2) kekuasaan negara, Lalu kita masuk ke konsep negara, Fransiscus Fujiyama mengatakan bahwa konsep ini sudah ada sejak 10 ribu tahun yang lalu, sejak masyarakat pertanian pertama muncul di Mesopotamia. Negara dalam arti birokrasi yang terpusat baru muncul sekitar 400 atau 500 tahun yang lalu. Banyak sekali teori mengenai negara, tapi sejak komunis tumbang, pengertian negara berubah : a. negara kesejahteraan, cakupan tugas dan kewenangannya hanya yang bersifat elementer : pembentukan pertahanan dan keadilan, penyediaan infrastruktur, pencetakan uang -- di luar itu diserahkan pada warga; b. negara regulator/intervensionis, ini suatu aliran yang menempatkan negara dalam status sakral dan mengatur seluruh tata nilai dalam masyarakat. Kewibawaan negara tidak boleh diganggu gugat. Karena itu negara juga mengatur seluruh tata nilai masyarakat dan individu. Tentu ada varian-variannya, tapi dalam hal ini apa yang dikatakan Max Weber, hakikat penegakan negara adalah pemaksaan terhadap warga negara.
3) hak-hak publik. Hak publik tidak bisa dilepaskan dari hak-hak negara. Banyak juga model hak publik ini, mulai dari negara teokrati dan seterusnya, namun yang sekarang dipakai secara umum adalah publik mempunyai kontrak sosial terhadap pemerintah/negara melalui pemilu. Namun demikian, publik tetap bisa mengontrol pimpinan negara, dan bahkan diberikan pintu untuk mengganti kalau kontrak itu dilanggar.

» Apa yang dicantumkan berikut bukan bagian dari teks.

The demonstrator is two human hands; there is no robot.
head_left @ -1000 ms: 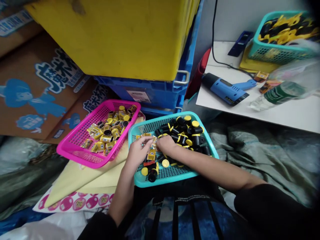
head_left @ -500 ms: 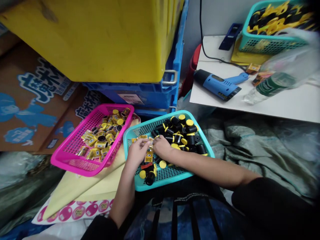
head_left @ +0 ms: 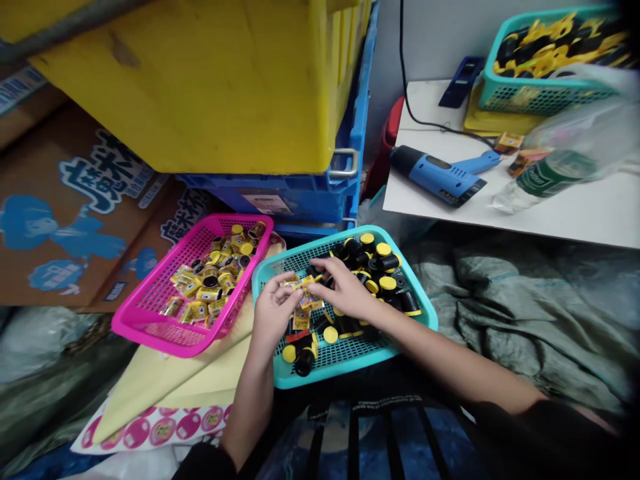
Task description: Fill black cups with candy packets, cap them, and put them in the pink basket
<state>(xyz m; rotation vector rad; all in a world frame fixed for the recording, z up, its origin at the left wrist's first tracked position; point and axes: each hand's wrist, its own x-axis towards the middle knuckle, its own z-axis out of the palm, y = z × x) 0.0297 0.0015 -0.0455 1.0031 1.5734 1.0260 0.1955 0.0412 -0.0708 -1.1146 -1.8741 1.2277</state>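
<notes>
My left hand (head_left: 273, 307) is over the left part of a turquoise basket (head_left: 274, 381), pinching a small clear and yellow printed plastic sleeve (head_left: 306, 285) between thumb and fingers. From the right, my right hand (head_left: 347, 290) meets the same sleeve with its thumb; its upper fingers stretch out above it, and the lower ones are hidden. More yellow printed sleeves (head_left: 301, 320) lie underneath. Black canisters with yellow caps (head_left: 387, 283) fill the right side of the basket, while a few lie near its front left, beside a red piece (head_left: 299, 335).
A pink basket (head_left: 150, 339) of yellow-wrapped canisters (head_left: 210, 294) stands to the left. Yellow and blue crates (head_left: 200, 93) rise behind. On a white table (head_left: 560, 223) at right are a blue heat gun (head_left: 440, 175), a bottle (head_left: 545, 180) and another turquoise basket (head_left: 525, 97).
My right hand has lifted slightly and its upper fingers have spread from the basket's contents. The yellow sleeve shows more plainly between my hands. The whole view has shifted slightly.
</notes>
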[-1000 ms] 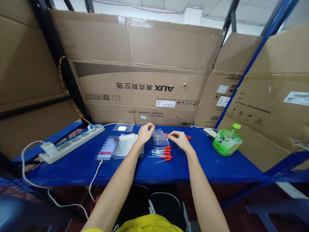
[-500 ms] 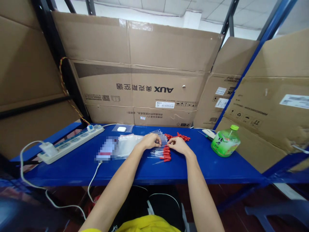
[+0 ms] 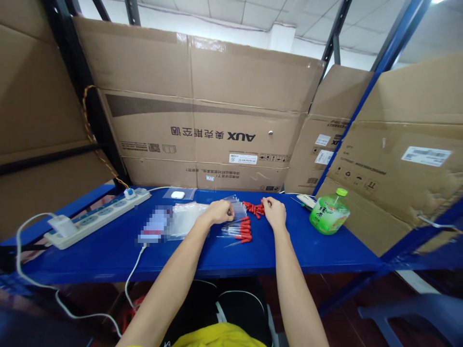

Di sini kita mulai menghadapi bagaimana ketiga hak itu harus berinteraksi. Konstitusi Indonesia sudah jelas menyebut bahwa negara diberikan suatu kewenangan yang besar. Namun dalam menjalankan kewenangan itu, negara harus menghormati tidak boleh melanggar hak-hak pribadi dan hak-hak publik. Jika ada kepentingan publik yang lebih besar, maka hak pribadi tidak bersifat absolut.
Penyusunan hukum pidana dalam bentuk kodifikasi dan unifikasi dimaksudkan untuk menciptakan keadilan, kebenaran dan ketertiban dan kepastian hukum dengan memperhatikan kepentingan nasional, masyarakat dan individu dalam negara Indonesia. Pemidanaan bertujuan : a. mencegah tindak pidana dengan menegakkan norma hukum; b. memasyarakatkan terpidana sehingga menjadi orang yang baik dan berguna; c. menyelesaikan konflik yang disebabkan oleh tindak pidana, memulihkankeseimbangan dan munculkan rasa damai dalam masyarakat; d. membebaskan rasa bersalah pada para terpidana.